Detalhando a proposta e modelo do CAPS, suas práticas devem ocorrer em ambiente aberto, acolhedor e na comunidade onde mora o paciente, e por vezes vão além da sede física potencializando a rede de suporte social, individualizando o sujeito, sua história, cultura e vida.


Todos trabalhos na unidade são realizados em um “meio terapêutico”, ou seja, tem finalidade terapêutica, através de várias modalidades. Há um projeto terapêutico para o usuário, e os profissionais envolvidos se tornam para ele terapeutas de referência.


Já que a vida é complexa, muito maior que as doenças que possamos ter, a realidade dos serviços de atenção psicossocial se mostra muitas vezes insuficiente para contemplar as solicitações singulares de cada usuário.


É necessária abertura e envolvimento de todos atores constituintes do processo, os técnicos, os usuários do serviço, familiares e toda a comunidade.
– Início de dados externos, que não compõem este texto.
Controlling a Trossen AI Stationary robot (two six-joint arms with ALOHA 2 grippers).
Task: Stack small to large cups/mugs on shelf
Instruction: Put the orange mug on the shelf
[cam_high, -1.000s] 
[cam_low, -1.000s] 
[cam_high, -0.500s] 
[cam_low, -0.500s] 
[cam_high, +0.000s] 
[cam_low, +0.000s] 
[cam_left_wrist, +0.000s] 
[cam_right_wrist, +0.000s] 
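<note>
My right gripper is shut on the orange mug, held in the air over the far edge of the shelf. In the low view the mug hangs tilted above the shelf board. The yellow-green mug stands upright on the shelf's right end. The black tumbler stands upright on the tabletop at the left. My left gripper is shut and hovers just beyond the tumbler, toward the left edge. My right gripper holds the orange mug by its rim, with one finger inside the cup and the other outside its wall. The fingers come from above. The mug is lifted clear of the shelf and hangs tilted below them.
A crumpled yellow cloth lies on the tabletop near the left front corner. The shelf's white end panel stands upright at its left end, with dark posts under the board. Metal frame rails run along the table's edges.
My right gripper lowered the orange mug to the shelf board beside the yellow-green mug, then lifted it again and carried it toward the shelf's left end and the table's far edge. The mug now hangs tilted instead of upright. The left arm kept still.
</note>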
O CAPS, através de sua estruturação e possibilidade de oferecer vínculo, interação e trocas, deve articular o cuidado clínico e os programas para reabilitação psicossocial do usuário, sua reinserção social e a reconquista do protagonismo do paciente perante sua própria vida, em um trabalho conjunto com as equipes de Saúde da Família, os agentes comunitários de saúde e com os demais recursos sanitários, sociais, econômicos, de lazer, religiosos e culturais.


Como em outras áreas da saúde, além da saúde mental, enfrentamos problemas de diversas ordens: a ausência ou carência de políticas locais, de investimento nos CAPS, de falta de recursos materiais e humanos, falta de estrutura física, do próprio modelo médico e hospitalocêntrico de atenção, da judicialização da saúde, falta de integração entre os serviços, não adesão aos tratamentos, dificuldades com os familiares, os estigmas e preconceitos presentes na sociedade, dificuldades de reinserção social, dentre outros.


A loucura é uma característica da diversidade e uma manifestação da subjetividade humana. Por longo tempo a loucura foi invalidada e seus portadores excluídos.


Esse processo vem se transformando gradualmente com as medidas da Reforma Psiquiátrica, a qual é um processo social e político complexo e que avança lenta e gradualmente apesar de vários conflitos e dificuldades consolidando-se como política oficial do governo federal.


Apesar do longo caminho que falta ser percorrido para que os usuários de saúde mental tenham um atendimento efetivo e de excelência, já temos diretrizes e leis que norteiam os próximos passos.


O acompanhamento e fiscalização também dependem de cada um de nós.